Transport safety today is an issue of critical importance, particularly given that due to technological, economic and social progress, motor vehicles have become the key everyday transport solution. The prevalence of this means of transport carries a certain danger connected with accidents, which involve heavy overloads that could result in mortal injury in people. Crush zones at the front and rear are responsible for safety in vehicles. Already in the first cars, a steel flat bar attached to the vehicle’s structural components served as a bumper protecting passengers during an accident. Nowadays, vehicles are fitted with thin-walled profiles of various cross-sections [1,2,3] attached to the front beam of a vehicle whose role is to absorb energy during an impact. The most commonly used cross-section in vehicles is the rectangle [4,5]. Because of its more stable crushing behaviour it is safer to use. Moreover, the crush initiation device is easier to make. In the case of profiles with a round cross-section, their crushing is more susceptible, so that during crushing, plastic deformation from the symmetrical (ring mode) may turn into asymmetrical, i.e., diamond, which may reduce the efficiency of the absorber [6]. An improvement of the structure of the round section was the production of conical energy absorbers. Because of the curvature of the side wall, the plastic hinges support each other in a different way, so that crushing can occur in a more predictable way. The design of the profiles ensures that they are capable of absorbing maximum energy while preventing abrupt deceleration of impact, which could otherwise result in lethal acceleration peak.
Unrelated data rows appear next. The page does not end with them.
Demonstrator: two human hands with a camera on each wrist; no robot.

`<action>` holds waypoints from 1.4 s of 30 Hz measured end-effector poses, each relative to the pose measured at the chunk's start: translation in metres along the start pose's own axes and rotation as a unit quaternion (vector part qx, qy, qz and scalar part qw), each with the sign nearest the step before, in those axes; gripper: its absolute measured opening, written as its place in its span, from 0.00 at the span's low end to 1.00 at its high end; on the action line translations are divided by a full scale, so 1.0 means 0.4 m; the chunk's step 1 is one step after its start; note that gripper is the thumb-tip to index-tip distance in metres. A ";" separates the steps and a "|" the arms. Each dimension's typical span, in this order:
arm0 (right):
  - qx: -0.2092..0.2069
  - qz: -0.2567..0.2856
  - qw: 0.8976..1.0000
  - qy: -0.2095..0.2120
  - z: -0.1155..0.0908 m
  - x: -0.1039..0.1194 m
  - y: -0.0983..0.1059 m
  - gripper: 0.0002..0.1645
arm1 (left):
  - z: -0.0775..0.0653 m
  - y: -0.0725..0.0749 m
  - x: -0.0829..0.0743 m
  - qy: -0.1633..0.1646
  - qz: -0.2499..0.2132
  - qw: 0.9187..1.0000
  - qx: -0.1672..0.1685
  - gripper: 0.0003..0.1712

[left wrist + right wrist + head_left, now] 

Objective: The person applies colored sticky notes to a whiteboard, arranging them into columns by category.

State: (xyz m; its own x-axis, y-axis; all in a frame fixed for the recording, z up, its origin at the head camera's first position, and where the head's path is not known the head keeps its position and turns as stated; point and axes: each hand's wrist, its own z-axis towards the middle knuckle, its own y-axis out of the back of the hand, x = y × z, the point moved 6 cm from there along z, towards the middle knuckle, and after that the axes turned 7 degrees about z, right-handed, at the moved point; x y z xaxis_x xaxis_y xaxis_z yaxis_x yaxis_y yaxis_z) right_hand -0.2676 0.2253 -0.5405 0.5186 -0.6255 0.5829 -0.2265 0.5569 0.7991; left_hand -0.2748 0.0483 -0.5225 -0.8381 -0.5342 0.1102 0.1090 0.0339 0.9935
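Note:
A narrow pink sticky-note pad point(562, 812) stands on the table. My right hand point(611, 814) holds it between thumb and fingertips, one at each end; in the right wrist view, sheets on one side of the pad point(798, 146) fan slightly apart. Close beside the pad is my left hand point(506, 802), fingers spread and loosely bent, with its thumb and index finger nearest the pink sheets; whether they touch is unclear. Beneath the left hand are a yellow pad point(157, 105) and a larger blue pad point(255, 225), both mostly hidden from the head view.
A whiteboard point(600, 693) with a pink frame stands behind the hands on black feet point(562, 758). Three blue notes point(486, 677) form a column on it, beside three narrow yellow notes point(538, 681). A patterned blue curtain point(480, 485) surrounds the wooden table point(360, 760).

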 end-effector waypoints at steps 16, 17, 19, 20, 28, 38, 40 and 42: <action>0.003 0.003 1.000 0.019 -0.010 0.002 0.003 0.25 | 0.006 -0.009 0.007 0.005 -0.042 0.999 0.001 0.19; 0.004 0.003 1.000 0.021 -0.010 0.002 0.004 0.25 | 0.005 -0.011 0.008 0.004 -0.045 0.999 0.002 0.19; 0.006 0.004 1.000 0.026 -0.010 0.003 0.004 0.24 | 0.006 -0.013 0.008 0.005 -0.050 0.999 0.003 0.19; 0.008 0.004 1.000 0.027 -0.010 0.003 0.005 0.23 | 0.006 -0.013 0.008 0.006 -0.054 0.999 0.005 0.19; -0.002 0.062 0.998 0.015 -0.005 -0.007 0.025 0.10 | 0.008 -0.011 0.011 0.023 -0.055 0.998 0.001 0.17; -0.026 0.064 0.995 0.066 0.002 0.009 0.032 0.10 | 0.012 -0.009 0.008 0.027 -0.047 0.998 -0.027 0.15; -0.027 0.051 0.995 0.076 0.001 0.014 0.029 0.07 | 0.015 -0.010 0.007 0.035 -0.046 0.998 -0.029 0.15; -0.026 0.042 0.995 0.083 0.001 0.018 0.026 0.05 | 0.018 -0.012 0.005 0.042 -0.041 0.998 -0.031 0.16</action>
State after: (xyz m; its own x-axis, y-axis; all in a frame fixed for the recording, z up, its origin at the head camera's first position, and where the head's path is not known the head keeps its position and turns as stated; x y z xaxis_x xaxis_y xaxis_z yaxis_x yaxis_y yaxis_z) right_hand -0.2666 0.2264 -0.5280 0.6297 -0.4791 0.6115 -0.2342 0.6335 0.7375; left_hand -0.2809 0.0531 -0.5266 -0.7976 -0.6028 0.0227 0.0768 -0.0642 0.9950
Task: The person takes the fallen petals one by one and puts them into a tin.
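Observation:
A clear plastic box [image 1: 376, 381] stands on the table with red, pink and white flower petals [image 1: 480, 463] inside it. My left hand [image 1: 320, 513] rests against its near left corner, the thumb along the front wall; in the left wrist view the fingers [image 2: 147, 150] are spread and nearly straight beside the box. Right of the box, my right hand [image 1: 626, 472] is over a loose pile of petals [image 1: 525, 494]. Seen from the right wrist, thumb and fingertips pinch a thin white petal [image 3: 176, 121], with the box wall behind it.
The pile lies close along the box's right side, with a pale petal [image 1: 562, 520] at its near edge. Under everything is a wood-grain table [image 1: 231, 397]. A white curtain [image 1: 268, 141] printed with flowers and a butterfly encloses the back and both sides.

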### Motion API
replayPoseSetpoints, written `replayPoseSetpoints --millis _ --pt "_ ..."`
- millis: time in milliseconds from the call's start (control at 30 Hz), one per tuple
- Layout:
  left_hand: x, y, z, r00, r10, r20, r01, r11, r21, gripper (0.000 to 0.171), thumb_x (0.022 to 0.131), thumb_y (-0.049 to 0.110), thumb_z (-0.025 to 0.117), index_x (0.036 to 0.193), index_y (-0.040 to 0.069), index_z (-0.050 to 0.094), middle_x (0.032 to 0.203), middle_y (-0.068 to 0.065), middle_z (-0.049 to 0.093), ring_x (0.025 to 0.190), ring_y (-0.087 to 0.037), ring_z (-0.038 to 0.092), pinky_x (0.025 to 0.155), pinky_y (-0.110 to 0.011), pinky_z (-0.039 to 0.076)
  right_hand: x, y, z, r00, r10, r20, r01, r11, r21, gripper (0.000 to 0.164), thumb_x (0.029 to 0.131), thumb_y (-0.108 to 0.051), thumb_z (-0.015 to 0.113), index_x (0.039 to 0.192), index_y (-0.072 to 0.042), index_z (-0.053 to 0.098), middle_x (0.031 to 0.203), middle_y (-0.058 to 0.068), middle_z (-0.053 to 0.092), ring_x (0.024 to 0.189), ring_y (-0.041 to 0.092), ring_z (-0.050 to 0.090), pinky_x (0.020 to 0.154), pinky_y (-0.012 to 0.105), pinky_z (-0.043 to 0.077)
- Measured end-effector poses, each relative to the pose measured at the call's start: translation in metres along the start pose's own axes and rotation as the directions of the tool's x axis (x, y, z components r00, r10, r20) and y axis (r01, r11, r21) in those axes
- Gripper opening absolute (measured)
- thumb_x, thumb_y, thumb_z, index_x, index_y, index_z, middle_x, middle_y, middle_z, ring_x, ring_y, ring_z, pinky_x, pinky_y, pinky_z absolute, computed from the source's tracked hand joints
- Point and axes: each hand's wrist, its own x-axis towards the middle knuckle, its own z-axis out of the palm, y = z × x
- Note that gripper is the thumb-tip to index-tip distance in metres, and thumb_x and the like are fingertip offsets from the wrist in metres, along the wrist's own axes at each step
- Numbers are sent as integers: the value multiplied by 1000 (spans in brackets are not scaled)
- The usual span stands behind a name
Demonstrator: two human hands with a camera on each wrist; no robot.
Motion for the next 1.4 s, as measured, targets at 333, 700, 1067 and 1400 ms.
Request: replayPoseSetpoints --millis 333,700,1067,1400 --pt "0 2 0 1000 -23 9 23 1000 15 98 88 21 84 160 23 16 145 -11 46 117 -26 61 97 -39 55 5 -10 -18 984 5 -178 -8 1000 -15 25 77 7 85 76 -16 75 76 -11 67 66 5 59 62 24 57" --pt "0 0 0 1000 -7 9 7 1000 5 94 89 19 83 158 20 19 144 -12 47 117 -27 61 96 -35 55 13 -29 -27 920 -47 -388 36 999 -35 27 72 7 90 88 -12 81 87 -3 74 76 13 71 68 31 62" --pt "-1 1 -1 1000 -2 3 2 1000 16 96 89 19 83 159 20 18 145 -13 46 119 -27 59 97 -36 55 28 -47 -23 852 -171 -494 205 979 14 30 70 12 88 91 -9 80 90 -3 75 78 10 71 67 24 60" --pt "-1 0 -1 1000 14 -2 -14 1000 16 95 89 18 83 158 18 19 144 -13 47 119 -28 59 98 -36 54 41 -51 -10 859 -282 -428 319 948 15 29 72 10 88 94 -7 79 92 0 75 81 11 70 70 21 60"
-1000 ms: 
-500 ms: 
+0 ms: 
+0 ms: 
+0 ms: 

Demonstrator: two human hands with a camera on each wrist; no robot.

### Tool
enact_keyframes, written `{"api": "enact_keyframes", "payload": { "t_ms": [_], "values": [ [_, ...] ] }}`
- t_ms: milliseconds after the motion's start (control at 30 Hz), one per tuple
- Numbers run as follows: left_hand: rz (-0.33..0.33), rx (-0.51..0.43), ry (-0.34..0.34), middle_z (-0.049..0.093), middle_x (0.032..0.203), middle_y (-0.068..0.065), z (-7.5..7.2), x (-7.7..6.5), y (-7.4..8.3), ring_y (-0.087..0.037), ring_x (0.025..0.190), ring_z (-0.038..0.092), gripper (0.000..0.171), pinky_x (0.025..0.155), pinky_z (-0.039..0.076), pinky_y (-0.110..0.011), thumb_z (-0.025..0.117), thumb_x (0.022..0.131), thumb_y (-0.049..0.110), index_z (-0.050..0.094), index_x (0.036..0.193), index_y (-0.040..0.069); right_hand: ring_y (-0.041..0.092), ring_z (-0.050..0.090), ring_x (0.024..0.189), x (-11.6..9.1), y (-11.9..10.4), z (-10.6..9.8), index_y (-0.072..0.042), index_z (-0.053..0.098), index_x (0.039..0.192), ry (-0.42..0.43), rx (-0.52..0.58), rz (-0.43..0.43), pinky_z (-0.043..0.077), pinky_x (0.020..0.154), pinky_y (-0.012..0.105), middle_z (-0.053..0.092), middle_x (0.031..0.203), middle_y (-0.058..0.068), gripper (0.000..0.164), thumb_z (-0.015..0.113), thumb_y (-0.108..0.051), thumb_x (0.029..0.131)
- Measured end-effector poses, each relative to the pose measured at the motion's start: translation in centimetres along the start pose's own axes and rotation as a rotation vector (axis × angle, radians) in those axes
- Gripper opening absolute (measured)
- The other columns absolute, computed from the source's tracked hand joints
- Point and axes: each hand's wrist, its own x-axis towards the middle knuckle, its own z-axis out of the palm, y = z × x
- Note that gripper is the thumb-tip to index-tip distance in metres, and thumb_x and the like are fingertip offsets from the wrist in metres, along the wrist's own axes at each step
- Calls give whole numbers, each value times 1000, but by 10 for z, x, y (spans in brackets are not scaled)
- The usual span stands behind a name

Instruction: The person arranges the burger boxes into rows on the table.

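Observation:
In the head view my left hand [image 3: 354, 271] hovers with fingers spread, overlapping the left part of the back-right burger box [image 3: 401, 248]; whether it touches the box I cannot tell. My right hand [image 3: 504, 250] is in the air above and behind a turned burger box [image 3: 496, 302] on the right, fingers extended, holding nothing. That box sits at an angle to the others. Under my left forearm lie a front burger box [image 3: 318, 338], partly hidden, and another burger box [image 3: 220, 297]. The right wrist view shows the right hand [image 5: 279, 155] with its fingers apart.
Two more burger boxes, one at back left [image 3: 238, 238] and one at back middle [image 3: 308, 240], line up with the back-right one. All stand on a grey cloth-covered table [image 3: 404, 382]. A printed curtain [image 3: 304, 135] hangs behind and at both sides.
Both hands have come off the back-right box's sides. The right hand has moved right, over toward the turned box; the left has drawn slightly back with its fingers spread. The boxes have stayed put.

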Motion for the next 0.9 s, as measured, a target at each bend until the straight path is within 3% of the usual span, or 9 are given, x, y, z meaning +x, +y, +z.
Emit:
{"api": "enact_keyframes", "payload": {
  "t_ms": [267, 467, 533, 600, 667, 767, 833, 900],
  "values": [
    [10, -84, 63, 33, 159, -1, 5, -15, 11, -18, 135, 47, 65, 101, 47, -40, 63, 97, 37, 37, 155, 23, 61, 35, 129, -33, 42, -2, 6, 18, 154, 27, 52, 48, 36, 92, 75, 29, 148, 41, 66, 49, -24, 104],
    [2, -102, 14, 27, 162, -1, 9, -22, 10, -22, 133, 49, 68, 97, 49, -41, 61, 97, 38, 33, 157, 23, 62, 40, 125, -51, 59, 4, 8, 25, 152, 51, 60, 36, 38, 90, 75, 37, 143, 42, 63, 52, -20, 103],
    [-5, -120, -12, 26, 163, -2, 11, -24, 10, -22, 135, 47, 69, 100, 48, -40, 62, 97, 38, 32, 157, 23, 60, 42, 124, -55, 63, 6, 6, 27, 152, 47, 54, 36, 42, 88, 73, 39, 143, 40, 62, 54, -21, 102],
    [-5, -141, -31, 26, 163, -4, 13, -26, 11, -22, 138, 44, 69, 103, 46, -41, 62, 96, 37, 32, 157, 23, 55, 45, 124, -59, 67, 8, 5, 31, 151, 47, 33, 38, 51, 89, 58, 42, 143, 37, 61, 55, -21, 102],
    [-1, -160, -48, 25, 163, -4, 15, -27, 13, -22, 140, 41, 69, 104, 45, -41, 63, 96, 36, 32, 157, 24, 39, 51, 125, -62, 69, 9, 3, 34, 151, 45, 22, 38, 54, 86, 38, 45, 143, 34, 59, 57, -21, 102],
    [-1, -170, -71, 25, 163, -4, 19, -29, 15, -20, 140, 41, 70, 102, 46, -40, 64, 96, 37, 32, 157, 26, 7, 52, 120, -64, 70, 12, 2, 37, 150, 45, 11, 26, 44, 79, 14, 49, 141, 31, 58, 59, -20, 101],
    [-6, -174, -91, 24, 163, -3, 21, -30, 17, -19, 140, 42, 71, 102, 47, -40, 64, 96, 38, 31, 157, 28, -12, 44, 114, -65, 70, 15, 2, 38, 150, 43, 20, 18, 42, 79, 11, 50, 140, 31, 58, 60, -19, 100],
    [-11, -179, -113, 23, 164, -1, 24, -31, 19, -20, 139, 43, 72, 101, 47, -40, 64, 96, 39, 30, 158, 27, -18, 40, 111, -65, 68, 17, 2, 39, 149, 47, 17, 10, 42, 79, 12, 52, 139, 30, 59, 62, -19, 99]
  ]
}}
Theoretical works analysing the course of dynamic progressive buckling began to appear [7,8]. Initial studies described thin-walled cylindrical profile degradation mechanisms [9,10]. Over the following years, scientific works focused on foam-filled thin-walled absorbers [11,12,13,14]. Due to their porous structure, these fillers increase the energy-absorption effectiveness of the absorber while maintaining the peak crushing force [15,16,17]. The energy-absorption capacity is further improved by filling the profiles with honeycomb [18,19,20,21]. The characteristics of the element cause that the peak crushing force (PCF)tends to elevate, which has an adverse effect on overloads. The crushing behaviour of thin-walled profiles is controlled using triggers [22,23,24], which may take various forms, such as notches or dents on the sidewalls or edges [25,26,27,28]. Changing the location of crush triggers affects both the shortening rate and total crush load efficiency (CLE) [29]. The improvement in energy-absorption standards of mechanical structures has focused the attention of researchers and manufacturers on passenger safety [30,31]. Excessive overloads adversely affect people in vehicles and are the leading cause of crippling injuries or even death [32,33,34]. The most susceptible structure in the human body is the brain, the damage to which has been classified in the literature as traumatic brain injury (TBI) [35,36,37]; therefore, the approach to designing energy absorbers must essentially account for maximizing energy-absorption efficiency while maintaining a safe velocity decrease rate.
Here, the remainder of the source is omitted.